Cosa ti piace di più della ricerca?
«Il progresso e la volontà di spingersi sempre avanti».
Una figura che ti ha ispirata nella tua vita personale.
«Eric Kandel, premio Nobel per la medicina, che ho avuto l’onore di incontrare personalmente, facendomi firmare, inoltre, la tesi di laurea. Al liceo, leggendo i suoi lavori, ho cominciato ad appassionarmi alla neurologia e in particolare al tema della memoria».
Cosa avresti fatto se non avessi fatto il ricercatore?
«In realtà non saprei. Forse avrei fatto la manager, sono brava a coordinare e organizzare».
Giuliana, qual è per te il senso profondo che ti spinge a fare ricerca?
«L’idea di contribuire a migliorare la salute dell’uomo».
In cosa, secondo te, potrebbe migliorare la comunità scientifica?
«Ritengo che bisognerebbe investire maggiormente per un’efficace divulgazione scientifica».
Cosa fai nel tempo libero?
«Amo viaggiare e passare del tempo con i miei amici e la mia famiglia».
Quando è stata l’ultima volta che ti sei commossa?
«Al matrimonio di mio fratello, quando l’ho visto arrivare all’altare».
Cosa vorresti assolutamente fare almeno una volta nella vita?
«Vorrei visitare il Giappone e Cuba».
Hai un libro che ti rappresenta?
«Sì, è "Orgoglio e pregiudizio", di Jane Austen.
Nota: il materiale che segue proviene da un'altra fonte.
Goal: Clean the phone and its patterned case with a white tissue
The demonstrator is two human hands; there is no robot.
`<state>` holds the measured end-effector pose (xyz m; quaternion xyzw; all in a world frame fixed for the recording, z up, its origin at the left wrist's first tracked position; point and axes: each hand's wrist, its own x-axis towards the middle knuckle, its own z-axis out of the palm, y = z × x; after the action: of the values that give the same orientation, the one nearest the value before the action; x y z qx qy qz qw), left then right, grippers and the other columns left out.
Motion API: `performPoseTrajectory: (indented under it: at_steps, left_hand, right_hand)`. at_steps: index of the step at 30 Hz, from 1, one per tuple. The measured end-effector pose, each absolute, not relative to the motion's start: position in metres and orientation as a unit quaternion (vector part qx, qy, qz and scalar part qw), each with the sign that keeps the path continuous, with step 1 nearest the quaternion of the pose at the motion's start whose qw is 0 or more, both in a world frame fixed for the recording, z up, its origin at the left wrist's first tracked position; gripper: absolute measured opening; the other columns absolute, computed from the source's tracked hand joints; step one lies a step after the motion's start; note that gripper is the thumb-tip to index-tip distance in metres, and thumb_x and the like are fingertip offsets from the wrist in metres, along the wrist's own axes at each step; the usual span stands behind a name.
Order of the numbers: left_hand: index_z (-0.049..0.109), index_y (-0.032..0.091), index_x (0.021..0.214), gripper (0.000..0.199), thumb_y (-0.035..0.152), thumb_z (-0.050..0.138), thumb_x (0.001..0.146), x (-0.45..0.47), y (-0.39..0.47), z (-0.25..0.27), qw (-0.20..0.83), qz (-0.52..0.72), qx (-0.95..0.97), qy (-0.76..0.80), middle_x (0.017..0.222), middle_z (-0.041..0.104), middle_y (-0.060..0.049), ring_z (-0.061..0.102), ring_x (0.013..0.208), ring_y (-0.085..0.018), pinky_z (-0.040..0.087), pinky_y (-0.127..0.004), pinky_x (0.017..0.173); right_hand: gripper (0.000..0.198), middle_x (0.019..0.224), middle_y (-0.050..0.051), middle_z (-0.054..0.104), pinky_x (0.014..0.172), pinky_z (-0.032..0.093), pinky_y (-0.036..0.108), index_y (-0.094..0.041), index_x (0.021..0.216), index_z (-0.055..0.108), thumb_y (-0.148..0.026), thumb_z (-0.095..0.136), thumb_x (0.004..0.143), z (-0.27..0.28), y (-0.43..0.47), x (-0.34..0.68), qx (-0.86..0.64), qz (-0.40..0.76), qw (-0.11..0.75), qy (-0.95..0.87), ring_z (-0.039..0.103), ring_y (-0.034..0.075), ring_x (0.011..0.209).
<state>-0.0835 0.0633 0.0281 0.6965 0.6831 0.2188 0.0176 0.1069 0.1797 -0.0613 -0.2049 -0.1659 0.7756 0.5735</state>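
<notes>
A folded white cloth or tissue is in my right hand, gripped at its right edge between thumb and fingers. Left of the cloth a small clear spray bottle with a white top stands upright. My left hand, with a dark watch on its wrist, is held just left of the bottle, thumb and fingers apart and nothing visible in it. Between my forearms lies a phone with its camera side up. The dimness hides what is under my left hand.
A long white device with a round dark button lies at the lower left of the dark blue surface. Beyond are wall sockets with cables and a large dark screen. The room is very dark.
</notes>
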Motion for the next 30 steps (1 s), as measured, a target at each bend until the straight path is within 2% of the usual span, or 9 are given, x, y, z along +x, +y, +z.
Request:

Mi ha sempre colpito la forza della figura di Elizabeth».
Cosa vorresti dire alle persone che scelgono di donare a sostegno della ricerca scientifica?
«Li inviterei a continuare a donare e li tranquillizzerei sul fatto che i contributi a favore della ricerca sostengono concretamente il nostro operato. Pertanto, come ricercatrice, li ringrazio di cuore perché permettono a me e ai miei colleghi di portare avanti quotidianamente il lavoro che amiamo».